> _Instructions to follow_: Using the entries that follow, transcribe only the lines from the line with "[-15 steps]" to the line with "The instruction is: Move", both included, exactly as they stand and without pictures.

> _Data provided_:
-=-=-

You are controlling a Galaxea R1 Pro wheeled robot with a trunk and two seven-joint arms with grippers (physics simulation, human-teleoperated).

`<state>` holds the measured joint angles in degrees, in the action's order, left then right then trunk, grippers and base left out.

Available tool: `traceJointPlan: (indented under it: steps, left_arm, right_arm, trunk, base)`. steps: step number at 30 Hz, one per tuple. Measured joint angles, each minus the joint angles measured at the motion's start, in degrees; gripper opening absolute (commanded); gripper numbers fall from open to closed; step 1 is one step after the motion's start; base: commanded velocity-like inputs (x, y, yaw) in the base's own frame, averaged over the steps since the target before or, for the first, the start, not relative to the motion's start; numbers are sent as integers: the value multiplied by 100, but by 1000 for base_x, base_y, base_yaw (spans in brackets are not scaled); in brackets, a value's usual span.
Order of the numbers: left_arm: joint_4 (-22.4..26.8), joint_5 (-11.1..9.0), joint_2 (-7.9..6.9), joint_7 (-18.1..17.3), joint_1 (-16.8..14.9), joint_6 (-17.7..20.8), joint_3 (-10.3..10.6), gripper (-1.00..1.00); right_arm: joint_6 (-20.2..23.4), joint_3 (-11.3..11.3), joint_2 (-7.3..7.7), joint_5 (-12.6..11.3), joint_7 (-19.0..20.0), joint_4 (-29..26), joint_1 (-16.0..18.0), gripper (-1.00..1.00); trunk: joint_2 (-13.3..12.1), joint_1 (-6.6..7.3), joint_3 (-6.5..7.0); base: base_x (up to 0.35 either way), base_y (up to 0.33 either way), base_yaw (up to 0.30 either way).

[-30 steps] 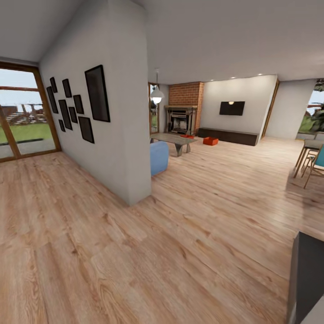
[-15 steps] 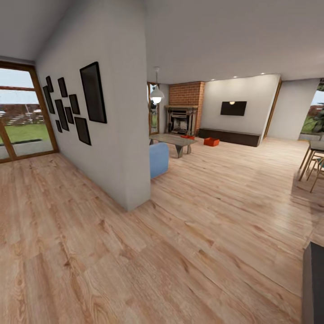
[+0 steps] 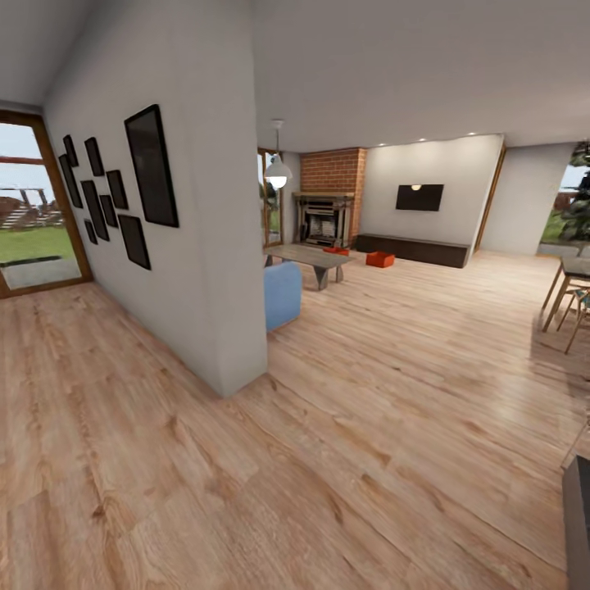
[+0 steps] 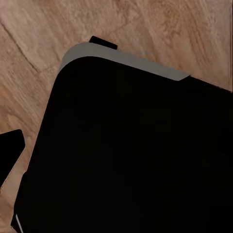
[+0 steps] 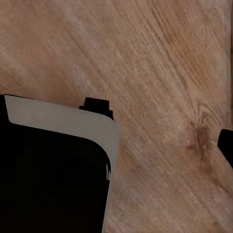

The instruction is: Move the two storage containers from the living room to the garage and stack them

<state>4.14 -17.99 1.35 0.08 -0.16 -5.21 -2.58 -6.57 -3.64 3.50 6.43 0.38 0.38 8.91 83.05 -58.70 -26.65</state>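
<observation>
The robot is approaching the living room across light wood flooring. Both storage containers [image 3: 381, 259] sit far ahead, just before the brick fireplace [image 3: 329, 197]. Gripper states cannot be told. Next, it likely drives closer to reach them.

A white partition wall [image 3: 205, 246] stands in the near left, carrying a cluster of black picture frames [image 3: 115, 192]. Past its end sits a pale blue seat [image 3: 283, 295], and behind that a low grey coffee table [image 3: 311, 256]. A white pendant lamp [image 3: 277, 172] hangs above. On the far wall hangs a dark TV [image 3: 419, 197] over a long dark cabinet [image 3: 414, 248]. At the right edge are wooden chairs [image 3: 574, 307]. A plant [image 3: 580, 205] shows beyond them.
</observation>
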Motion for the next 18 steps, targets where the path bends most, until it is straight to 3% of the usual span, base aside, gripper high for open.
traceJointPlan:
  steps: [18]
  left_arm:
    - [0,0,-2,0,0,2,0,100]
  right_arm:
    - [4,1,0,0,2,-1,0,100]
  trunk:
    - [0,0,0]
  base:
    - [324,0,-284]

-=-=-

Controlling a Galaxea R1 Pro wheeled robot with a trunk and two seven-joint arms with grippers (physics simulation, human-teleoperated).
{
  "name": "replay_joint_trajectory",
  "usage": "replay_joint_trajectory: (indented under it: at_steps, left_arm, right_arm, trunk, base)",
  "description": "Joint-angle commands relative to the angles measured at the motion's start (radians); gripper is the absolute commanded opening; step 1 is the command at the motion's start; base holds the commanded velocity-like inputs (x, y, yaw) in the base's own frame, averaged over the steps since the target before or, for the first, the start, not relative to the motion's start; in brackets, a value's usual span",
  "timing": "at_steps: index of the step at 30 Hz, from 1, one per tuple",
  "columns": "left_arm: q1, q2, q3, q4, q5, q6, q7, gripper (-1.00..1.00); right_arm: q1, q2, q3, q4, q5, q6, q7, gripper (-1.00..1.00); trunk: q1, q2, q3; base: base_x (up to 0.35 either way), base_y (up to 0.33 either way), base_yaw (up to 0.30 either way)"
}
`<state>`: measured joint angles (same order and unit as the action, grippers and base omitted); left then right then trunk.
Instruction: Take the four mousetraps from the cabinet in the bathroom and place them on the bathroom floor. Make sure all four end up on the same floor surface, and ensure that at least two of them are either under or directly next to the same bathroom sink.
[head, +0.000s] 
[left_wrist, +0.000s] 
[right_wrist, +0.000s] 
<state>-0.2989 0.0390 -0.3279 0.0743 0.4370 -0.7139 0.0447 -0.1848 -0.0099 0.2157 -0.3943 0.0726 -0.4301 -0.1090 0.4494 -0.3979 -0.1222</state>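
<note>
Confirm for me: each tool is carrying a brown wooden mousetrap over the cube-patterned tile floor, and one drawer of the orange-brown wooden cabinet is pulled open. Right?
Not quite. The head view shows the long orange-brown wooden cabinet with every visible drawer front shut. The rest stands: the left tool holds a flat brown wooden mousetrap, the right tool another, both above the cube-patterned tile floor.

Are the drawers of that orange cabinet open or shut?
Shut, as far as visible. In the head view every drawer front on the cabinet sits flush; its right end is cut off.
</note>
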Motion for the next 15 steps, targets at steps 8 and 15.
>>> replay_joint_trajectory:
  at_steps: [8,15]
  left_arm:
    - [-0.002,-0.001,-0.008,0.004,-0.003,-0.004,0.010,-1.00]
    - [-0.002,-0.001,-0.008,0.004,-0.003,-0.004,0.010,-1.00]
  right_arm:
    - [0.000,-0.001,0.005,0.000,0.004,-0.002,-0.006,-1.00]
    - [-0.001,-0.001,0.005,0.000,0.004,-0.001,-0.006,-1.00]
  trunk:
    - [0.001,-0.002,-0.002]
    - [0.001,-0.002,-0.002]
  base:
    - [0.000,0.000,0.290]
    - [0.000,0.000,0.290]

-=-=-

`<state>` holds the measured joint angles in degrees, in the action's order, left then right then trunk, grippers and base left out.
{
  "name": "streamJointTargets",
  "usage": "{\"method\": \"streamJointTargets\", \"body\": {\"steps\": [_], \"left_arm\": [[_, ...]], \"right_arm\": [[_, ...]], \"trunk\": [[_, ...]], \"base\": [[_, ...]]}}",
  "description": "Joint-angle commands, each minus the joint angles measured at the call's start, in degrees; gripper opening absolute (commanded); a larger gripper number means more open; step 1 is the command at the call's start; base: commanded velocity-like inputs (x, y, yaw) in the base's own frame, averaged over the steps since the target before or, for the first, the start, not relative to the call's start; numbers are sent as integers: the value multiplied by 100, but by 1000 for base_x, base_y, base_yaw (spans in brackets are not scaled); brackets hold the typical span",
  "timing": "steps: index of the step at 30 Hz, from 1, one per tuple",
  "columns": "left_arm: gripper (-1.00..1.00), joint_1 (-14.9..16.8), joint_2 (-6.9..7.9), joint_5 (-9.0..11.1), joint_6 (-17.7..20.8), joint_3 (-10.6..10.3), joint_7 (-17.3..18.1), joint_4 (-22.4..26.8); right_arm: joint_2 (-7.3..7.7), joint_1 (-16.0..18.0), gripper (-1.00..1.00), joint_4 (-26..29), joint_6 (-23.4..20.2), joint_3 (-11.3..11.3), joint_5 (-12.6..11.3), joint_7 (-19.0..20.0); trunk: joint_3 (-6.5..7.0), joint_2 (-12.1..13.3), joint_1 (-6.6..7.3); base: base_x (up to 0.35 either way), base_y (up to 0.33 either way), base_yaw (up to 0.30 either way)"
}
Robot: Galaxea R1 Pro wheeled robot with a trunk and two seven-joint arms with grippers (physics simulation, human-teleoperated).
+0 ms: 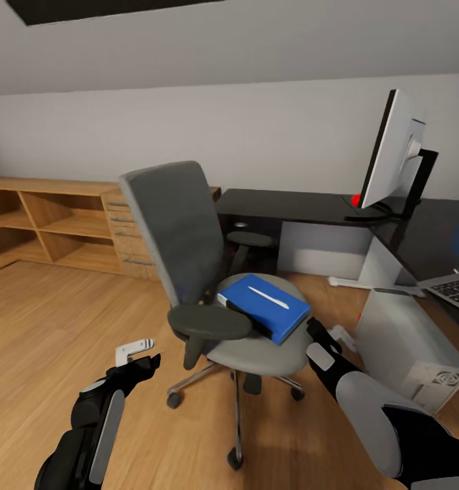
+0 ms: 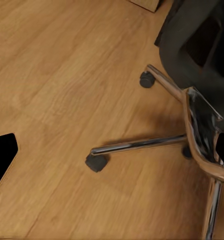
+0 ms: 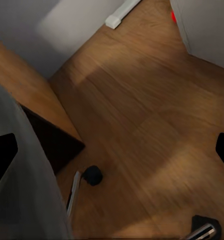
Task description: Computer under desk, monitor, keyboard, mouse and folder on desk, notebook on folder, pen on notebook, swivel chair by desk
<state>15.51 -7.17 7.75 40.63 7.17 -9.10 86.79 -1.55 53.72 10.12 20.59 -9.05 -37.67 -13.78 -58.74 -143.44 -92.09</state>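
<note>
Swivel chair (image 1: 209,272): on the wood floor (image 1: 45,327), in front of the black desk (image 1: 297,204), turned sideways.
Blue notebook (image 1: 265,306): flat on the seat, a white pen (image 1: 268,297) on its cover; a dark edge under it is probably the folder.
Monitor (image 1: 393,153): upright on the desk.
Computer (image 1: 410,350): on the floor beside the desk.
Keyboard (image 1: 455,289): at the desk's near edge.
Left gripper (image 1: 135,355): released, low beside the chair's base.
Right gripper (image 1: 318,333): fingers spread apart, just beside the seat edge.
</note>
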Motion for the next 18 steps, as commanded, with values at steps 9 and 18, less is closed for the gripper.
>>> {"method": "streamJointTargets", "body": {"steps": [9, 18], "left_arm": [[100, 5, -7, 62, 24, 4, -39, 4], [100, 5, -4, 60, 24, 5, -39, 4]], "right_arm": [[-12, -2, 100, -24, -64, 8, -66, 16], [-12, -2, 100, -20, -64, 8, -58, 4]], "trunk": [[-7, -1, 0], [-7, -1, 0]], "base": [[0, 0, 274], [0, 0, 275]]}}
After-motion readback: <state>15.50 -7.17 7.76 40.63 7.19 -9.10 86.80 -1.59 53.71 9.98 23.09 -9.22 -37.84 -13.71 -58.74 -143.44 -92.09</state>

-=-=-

> _Finished task_:
[-15 steps] 
[+0 steps] 
[+0 steps] 
[+0 steps] 

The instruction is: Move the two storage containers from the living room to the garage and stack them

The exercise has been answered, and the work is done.